Work Text:
When Wei Wuxian wakes up, he is aware of three things:
He cannot move.
He is in considerable pain.
A warm body is curled against his side.
Only the first of these things is unusual these days. The pain and the bedmate come and go, but the immobility is novel and distressing. So too is the feeling that something is terribly, terribly wrong, something he should be able to remember.
His body feels heavy, uncomfortable, as if filled with lead weights. He tries to look to the side, but his whole neck is rigid; he tries to raise his arm, but it might as well be nailed to the bed. When he opens his mouth to ask what happened to him, all he can manage is a faint noise of distress.
It works. There’s a rustle, and the person next to him sits up. Wei Wuxian finds himself looking up at dark, keen eyes, the sharp white edge of a smile on a boyish face. His heart squeezes.
“Good, you’re awake,” says Xue Yang.
Wei Wuxian and Wen Ning had found Xue Yang in a ditch on the way back from one of their earlier trips from Yiling. Xue Yang was badly injured and completely unconscious, and Wei Wuxian had been strongly in favor of leaving him to his fate. Unfortunately, Wei Wuxian’s closest allies were doctors sworn to preserve life.

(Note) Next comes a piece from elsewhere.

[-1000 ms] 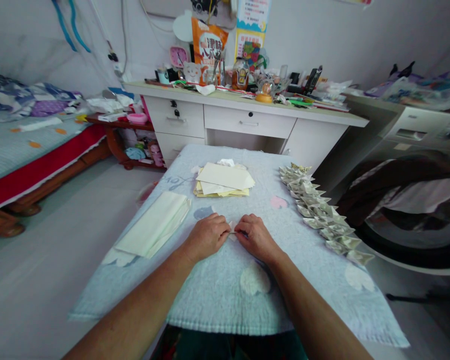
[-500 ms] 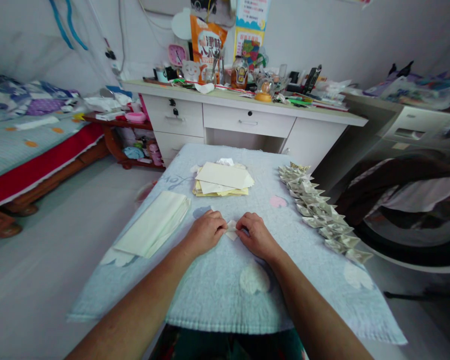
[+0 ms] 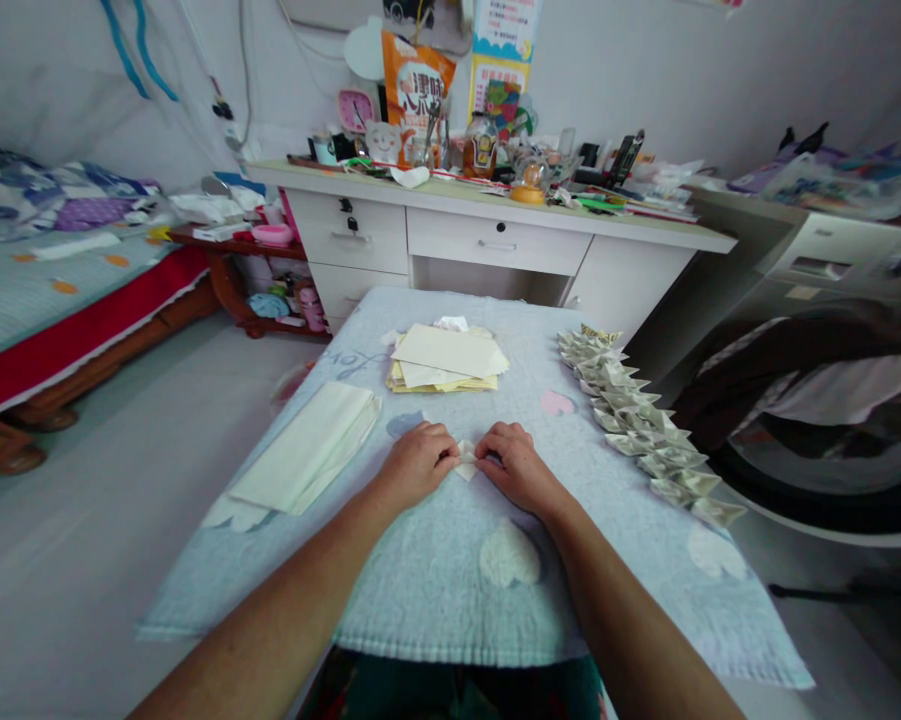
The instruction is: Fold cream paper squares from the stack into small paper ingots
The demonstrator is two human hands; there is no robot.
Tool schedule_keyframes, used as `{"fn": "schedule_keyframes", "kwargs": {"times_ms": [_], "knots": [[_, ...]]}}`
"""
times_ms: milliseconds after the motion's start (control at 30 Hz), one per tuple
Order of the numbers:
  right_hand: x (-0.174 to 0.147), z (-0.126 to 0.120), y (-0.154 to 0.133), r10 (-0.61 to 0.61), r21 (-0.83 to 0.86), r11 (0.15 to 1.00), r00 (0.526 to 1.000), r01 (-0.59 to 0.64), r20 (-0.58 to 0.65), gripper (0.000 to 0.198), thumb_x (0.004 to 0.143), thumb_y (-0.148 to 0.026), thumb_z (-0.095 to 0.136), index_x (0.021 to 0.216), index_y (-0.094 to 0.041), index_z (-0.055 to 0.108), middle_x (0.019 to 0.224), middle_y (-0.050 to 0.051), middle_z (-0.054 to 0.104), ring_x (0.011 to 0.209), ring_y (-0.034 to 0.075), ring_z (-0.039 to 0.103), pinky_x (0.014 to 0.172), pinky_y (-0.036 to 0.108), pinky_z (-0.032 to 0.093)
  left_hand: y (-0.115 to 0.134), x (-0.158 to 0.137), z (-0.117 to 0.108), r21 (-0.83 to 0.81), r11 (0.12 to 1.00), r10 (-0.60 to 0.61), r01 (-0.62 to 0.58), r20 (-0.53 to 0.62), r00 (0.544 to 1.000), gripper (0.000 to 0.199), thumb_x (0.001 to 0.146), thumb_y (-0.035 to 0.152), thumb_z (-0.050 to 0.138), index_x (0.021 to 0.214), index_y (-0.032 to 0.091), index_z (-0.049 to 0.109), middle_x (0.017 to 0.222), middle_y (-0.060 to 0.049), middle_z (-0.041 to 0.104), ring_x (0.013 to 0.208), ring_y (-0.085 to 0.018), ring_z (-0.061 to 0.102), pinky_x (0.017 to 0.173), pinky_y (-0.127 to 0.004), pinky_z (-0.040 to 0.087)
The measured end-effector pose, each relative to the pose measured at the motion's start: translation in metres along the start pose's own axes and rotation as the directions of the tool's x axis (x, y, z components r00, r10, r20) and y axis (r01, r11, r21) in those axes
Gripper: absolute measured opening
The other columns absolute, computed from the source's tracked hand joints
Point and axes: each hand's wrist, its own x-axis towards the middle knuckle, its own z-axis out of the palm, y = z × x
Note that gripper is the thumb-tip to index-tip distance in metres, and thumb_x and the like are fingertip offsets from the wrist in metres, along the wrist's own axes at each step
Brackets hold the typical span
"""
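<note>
A small folded piece of pale paper (image 3: 466, 462) lies at the middle of the cloth-covered table (image 3: 435, 580). My left hand (image 3: 422, 462) pinches its left side, fingers curled. On the opposite side, my right hand (image 3: 515, 465) grips the paper with thumb and fingers closed. Part of the paper is hidden under my fingertips. Beyond my hands sits a stack of cream and yellow paper sheets (image 3: 446, 352). Left of my left hand lies a long folded bundle of pale paper (image 3: 307, 448). Rows of folded paper pieces with pointed tips (image 3: 637, 415) stand along the table's right side.
A white desk (image 3: 499, 240) crowded with jars, a pink clock (image 3: 355, 109) and an orange bag (image 3: 414, 95) stands behind the table. To the right is a washing machine (image 3: 832, 260) with clothes at its door. A bed (image 3: 67, 300) is at the left.
Both hands have shifted very slightly to the right, still holding the small paper. Nothing else has visibly moved.
</note>
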Motion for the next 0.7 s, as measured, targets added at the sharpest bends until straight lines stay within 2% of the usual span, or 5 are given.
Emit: {"fn": "schedule_keyframes", "kwargs": {"times_ms": [233, 533, 700], "knots": [[-0.0004, -0.0012, 0.0052, 0.020, 0.015, 1.000, 1.000, -0.020, -0.016, 0.007, 0.081, -0.013, 0.063, 0.080, -0.020, 0.066, 0.086, 0.003, 0.057, 0.087, 0.018, 0.046, 0.080, 0.031, 0.032, 0.0016, 0.0014, -0.0021, -0.006, 1.000, -0.015, 0.015, 0.007, 1.000, 0.013, 0.081, 0.018, 0.058, 0.069, 0.017, 0.062, 0.074, -0.002, 0.060, 0.079, -0.017, 0.055, 0.074, -0.028, 0.042], [0.0011, 0.0005, 0.0010, 0.058, -0.020, 0.998, 0.998, -0.058, -0.009, 0.009, 0.084, -0.015, 0.059, 0.080, -0.020, 0.066, 0.087, 0.004, 0.057, 0.087, 0.019, 0.045, 0.079, 0.032, 0.030, -0.0032, -0.0004, -0.0012, 0.008, 1.000, -0.028, 0.029, -0.021, 0.999, 0.014, 0.081, 0.024, 0.061, 0.068, 0.017, 0.060, 0.072, -0.001, 0.058, 0.077, -0.016, 0.055, 0.073, -0.028, 0.041], [0.0016, 0.0015, -0.0016, 0.069, -0.009, 0.998, 0.997, -0.069, -0.020, 0.002, 0.082, -0.019, 0.063, 0.081, -0.019, 0.064, 0.089, 0.004, 0.056, 0.090, 0.019, 0.045, 0.079, 0.032, 0.029, -0.0030, 0.0011, -0.0028, 0.004, 0.999, -0.053, 0.053, 0.007, 0.999, 0.016, 0.080, 0.024, 0.062, 0.066, 0.017, 0.061, 0.071, -0.001, 0.059, 0.077, -0.016, 0.055, 0.073, -0.028, 0.040]]}}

Wen Ning had made sad eyes at him until he gave up and heaved the delinquent of Kuizhou’s limp body into their cart.
“Is he even alive?” Wei Wuxian asked Wen Qing once they had Xue Yang sprawled out on the floor in the Demon Subduing Cave. He looked small and exhausted and un-mass-murderer-like in sleep.
“More or less,” said Wen Qing, without looking up from the needle she was placing in Xue Yang’s narrow shoulder. “He should recover easily enough. His qi is clearly resilient.”
“Does he have to recover?” Wei Wuxian said petulantly.
Wen Qing deigned to look up, expression cool.
“I’m just saying! It would probably increase the virtue of the world at large if, you know…” He traced a demonstrative line across his throat.
“I’m not a killer,” Wen Qing said, flat and hard. She met his eyes, and Wei Wuxian remembered, not for the first time, what he owed her.
That had been the end of the conversation. Xue Yang remained in the cave, alive.
“What the fuck did you do,” Wei Wuxian asks, but it comes out a mumble through numb lips.
Xue Yang huffs, apparently inconvenienced by Wei Wuxian’s paralysis. “This isn’t gonna work. Gimme a sec.”
He slides a hand behind Wei Wuxian’s neck, taking the time to stroke his fingers teasingly over a mark he left; it would probably feel good if Wei Wuxian could register anything but hurt. His fingers fix on something – a sudden pain so pure it cuts through the others – and then Xue Yang is twirling a long silver needle in his fingers, grinning.
Wei Wuxian finds he can turn his head, and more importantly, talk. “For the second time,” he gasps, disturbed by the feeling as sensation returns to his tongue, “what the fuck.”
“Some stuff happened! You didn’t take it well. I thought you needed to lie down for a bit,” says Xue Yang, tone saccharine. He sticks the needle through his topknot and lies back down next to Wei Wuxian, draping an arm over his hips. The warmth of his skin eases the numbness that seems to be living there. Wei Wuxian shudders, caught between the desire to turn towards him and the desire to pull away, capable of neither.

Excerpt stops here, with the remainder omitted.